Another class of compounds characterized by inherent anti-Aβ aggregation properties in vivo comprises the cyclohexanehexol (inositol) stereoisomers. These compounds are naturally occurring sugars characterized by good gastrointestinal absorption, making them attractive candidates for clinical development. When administered orally to AD Tg mice, the cyclohexanehexol stereoisomers scyllo-cyclohexenehexol and epi- cyclohexenehexol reduced several disease features, including impaired cognition, altered synaptic physiology, and cerebral Aβ deposition [44]. Clinical trials of scyllo-cyclohexanehexol are currently entering a multi-center phase II trial under the name ELND005.

The US phase II clinical trial of NC-758 (Cerebril™) for the prevention of hemorrhagic stroke due to cerebral amyloid angiopathy has recently finished. This multi-center, randomized, double-blind and parallel-designed study was conducted at five centers, enrolled 24 cerebral amyloid angiopathy (CAA) patients, and found no safety concerns related to the use of NC-758. Neurochem Inc. has also recently successfully finished a phase II/III clinical trial of 1,3-propanedisulfonate (Fibrillex™), a compound designed to treat amyloidosis A, which is associated with a number of systemic, chronic inflammatory diseases, including rheumatoid arthritis and Crohn's disease. Its mechanism of action is analogous to that of tramiprosate. Based on the results of this trial the company has filed for market approval.
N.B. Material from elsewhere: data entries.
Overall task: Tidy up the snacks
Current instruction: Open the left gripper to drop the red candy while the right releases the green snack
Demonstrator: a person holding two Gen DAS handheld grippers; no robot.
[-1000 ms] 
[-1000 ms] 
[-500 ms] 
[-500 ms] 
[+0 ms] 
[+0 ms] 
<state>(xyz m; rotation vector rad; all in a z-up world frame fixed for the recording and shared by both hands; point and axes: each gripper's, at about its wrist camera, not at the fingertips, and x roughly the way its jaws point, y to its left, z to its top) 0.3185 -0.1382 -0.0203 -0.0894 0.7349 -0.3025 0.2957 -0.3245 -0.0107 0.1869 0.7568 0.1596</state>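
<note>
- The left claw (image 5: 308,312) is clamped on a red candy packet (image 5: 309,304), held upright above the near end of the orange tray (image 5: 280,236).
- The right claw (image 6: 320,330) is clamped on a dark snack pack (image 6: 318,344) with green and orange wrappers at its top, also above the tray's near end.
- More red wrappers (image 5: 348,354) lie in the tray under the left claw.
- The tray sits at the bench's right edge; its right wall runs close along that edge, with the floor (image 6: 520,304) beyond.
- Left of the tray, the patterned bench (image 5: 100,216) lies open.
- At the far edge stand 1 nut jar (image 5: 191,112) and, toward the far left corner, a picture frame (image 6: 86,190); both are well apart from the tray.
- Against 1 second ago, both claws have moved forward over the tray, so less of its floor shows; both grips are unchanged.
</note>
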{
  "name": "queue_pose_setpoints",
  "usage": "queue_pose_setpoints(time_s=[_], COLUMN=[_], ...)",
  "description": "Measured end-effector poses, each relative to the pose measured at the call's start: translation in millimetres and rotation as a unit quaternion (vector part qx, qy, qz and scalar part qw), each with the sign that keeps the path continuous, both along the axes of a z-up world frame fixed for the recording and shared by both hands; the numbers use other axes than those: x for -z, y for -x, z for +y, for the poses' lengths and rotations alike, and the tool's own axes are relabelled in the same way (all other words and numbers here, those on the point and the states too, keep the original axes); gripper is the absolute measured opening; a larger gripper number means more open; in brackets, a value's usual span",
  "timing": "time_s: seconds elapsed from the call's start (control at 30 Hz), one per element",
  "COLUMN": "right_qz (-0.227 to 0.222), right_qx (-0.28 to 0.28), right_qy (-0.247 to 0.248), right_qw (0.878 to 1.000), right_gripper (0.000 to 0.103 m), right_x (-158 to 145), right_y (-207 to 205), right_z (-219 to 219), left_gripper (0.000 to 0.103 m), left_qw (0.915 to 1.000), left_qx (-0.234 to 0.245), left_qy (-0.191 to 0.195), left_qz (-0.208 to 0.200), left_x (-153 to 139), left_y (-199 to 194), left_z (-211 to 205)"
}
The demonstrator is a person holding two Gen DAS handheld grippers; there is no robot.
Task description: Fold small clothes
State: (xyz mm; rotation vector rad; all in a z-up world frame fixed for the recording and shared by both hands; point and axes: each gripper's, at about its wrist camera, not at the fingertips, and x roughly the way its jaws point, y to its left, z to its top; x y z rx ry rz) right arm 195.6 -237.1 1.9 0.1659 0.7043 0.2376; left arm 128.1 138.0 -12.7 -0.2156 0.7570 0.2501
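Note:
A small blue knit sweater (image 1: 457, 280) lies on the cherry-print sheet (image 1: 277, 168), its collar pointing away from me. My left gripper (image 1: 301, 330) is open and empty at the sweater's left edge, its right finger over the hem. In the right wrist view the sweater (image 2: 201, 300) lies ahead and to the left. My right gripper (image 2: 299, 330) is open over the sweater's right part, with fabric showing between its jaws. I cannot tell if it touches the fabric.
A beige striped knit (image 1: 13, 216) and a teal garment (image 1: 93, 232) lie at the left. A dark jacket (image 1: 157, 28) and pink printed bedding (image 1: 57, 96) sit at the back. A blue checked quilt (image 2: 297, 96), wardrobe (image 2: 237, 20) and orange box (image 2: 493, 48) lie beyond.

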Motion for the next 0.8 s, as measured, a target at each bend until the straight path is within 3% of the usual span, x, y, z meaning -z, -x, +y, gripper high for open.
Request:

Necessity for early diagnosis and treatment

For maximal benefit, it is likely that all of the interventions discussed above will need to be initiated at the earliest stages of AD pathology [45]. From AD models, therapeutic strategies to prevent and remove amyloid deposition using methods such as vaccination are very effective at preventing cognitive deficits when initiated at the time deposition first starts. However, when the same treatment is administered after deposits are well-established there are no cognitive benefits [46]. In AD patients it is estimated that mild cognitive impairment slowly develops over 10–30 years prior to the presentation of pathology [47, 48]. In the active vaccination study, which targeted early clinical stage AD, patients showed a very modest cognitive benefit [49, 50] despite the fact that autopsies on four study participants indicated that the vaccine had produced a significant reduction in amyloid plaques [51]. Positron emission tomography (PET) imaging of amyloid binding ligands can detect amyloid deposition at early stages [52] and similar methods are being developed for amyloid detection by magnetic resonance imaging (MRI) [53]. These methods will be critical in identifying patients who are at risk of developing clinical AD and who might benefit from preventing Aβ aggregation and deposition therapies.

Conclusion

Numerous therapeutic interventions are currently being developed for AD. It is likely that, in the future, multi-modal therapies will be tailored to individual patients based on their genotype, immune status, and pathological stage of their disease. However, β-sheet breakers and pathological chaperone inhibitors are likely to be among the most effective and safest strategies.